I saw her for 10 sessions before her insurance visits ran out. Overall she eliminated almost all of her pain including the hook in the face and broken glass feelings, the sensitivity to light and sound were nearly gone, there was no more dizziness or nausea, she was sleeping much better and now understands why it all happened in the first place. I wish I could’ve seen her to the end but that happens sometimes in physical therapy when you work with insurance. That’s why it’s crucial that we educate our patients as much as possible about their condition and how to think about it. She can now use her body in a way that feeds her rather than breaks her down.

I thought this was an interesting case because the trigeminal nerve is a cranial nerve–meaning it originates in the brainstem. How would working with her shoulder affect this nerve? I’m not sure, however I wonder if there are fascial attachments from the cervical spine that somehow travel through the foramen magnum (the hole where the spinal cord exits the skull) and interacts with the cranial nerves either directly or indirectly.
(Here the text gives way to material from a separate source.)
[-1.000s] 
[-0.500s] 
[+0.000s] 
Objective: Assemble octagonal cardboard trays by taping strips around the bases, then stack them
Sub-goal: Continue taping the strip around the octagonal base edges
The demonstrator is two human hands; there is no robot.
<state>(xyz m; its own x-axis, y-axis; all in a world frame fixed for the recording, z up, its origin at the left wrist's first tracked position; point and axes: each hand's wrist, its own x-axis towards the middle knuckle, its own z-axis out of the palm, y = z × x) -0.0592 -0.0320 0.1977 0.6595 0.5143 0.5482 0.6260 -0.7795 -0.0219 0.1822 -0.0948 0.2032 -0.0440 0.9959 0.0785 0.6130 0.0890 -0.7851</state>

Or possibly it affects where the cranial nerves exit the skull to feed the face. Either way, it gives hope that other similar cranial nerve issues may be impacted via treating the shoulder girdle. I’d love to experiment more and visit a cadaver lab to explore these potential connections!

I hope this gives some hope to those of you with perplexing pain conditions. My premise in working with every patient is that there is a solution. We just need to uncover it–even if I’m not the person with the answer.

ShareCare Questions

Recently I was a contributor for a Q&A on Sharecare–a site to post questions to medical and fitness professionals and receive answers. This Q&A session was on Twitter and so my responses were limited to Twitter’s 140-character limit. I found it difficult to give a meaningful answer under those constraints so I thought I’d elaborate my answers here.
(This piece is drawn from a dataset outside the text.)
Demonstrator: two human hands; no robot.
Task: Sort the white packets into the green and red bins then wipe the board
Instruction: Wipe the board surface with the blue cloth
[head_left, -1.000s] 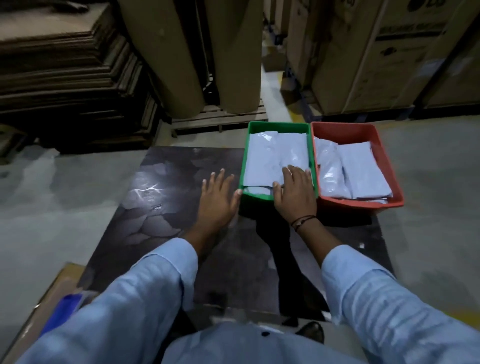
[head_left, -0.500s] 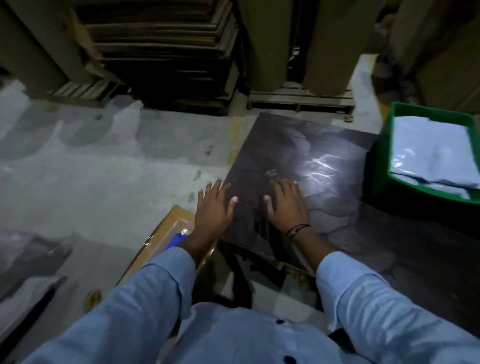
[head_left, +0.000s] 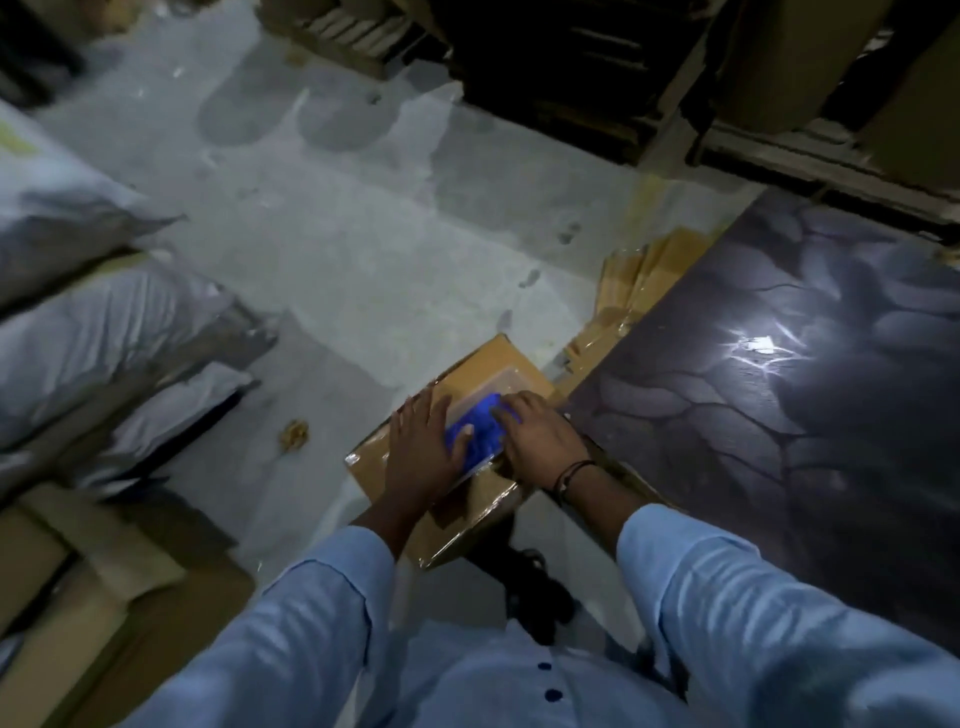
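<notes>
Pale blue sleeves (head_left: 753, 613) reach down as the left hand (head_left: 423, 457) and right hand (head_left: 540, 441), fingers spread, settle on a blue cloth (head_left: 475, 431) in a clear packet atop a cardboard box (head_left: 483, 499). Beyond lies the dark board (head_left: 779, 415). Slick plastic could slip, dropping the cloth onto the floor (head_left: 363, 234). Bins are out of view.

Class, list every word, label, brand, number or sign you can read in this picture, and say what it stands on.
None can be read. The cardboard box, the blue cloth in its clear packet, the dark board and the grey sacks show no legible print; the picture is motion-blurred.
</notes>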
Q:What are some stretches that can help alleviate or prevent carpal tunnel syndrome?

My Twitter answer: Child’s pose, modified to reduce symptoms can potentially help by stretching the shoulder blade depressors.

A better answer: Okay, a little explanation here. Carpal tunnel syndrome results from the compression of the median nerve that feeds the hand. However the median nerve can be compromised at any number of areas of the arm, including the wrist (carpal area). I think the diagnosis is misleading because, even if there is compression at the wrist, that doesn’t mean there are no other areas of compression in the arm or shoulder blade area also contributing to the irritation.
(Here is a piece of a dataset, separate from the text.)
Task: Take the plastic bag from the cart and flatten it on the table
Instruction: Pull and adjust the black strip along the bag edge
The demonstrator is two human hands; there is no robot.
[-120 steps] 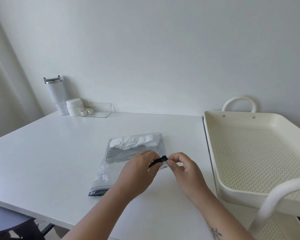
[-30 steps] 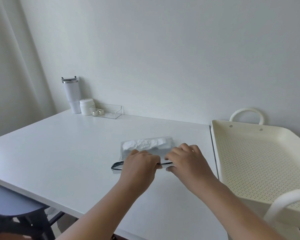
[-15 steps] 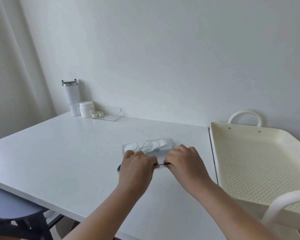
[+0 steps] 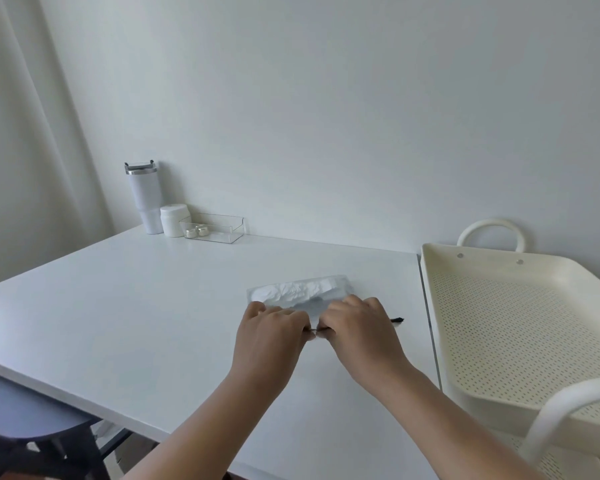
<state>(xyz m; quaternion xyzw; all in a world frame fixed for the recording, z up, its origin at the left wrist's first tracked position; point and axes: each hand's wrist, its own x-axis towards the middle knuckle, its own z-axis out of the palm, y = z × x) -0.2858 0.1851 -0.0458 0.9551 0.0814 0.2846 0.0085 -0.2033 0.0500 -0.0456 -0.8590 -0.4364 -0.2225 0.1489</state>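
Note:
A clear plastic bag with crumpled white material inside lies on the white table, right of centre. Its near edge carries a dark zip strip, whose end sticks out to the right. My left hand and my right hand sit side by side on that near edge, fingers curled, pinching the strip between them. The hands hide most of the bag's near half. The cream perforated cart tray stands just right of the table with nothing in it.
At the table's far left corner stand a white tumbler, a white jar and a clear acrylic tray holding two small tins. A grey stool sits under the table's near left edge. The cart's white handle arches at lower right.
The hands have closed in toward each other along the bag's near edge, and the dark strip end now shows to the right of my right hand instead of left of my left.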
In my experience, shoulder blade dysfunction may be setting up the median nerve to be hyper-sensitized so that small pressures on it can create carpal tunnel syndrome. Typically the problem with the shoulder blades is that they have become depressed–they’re sitting too low. An easy exercise to begin correcting this is what I call the All 4’s Rocking exercise in my neck pain or shoulder pain book. While this exercise results in the arms being overhead and increasing symptoms, it ultimately can help fix the root problem–that of a depressed shoulder blade. In the case of carpal tunnel syndrome, I would do only one arm at a time and for brief periods of time to reduce irritation to the median nerve.

Q: What can seniors do to minimize risks from falling?

My Twitter answer: First identify whether you have balance issues and where they originate from–eyes, joint stiffness etc.

A better answer: Balance is a product of three systems working together–the eyes, the inner ears, and joint proprioceptors. Joint proprioceptors help you understand where your body is in space even if you’re not looking at it. So a deficit in one or two of these systems can contribute to balance problems.

If all is well with the eyes and inner ears, I’ve found that most balance issues gradually occur in response to a fear of falling backwards. In this case, weight is shifted forward to the forefoot and eventually the body begins to hinge forward at the hips to avoid the feeling of falling backwards. The knees, ankles, and lower back tend to become very stiff, offering few options through which to correct balance. Developing flexibility in these areas, safely practicing weight shifting toward the heels, and learning how to absorb perturbations from the ankles and knees to correct balance are the top three areas I begin working with to help people restore proper balance.

Q: Is it safe to continue high-impact exercises as one ages?

My Twitter answer: Depends on your definition of high-impact. History is the best indicator for this. If you haven’t been doing it then likely no.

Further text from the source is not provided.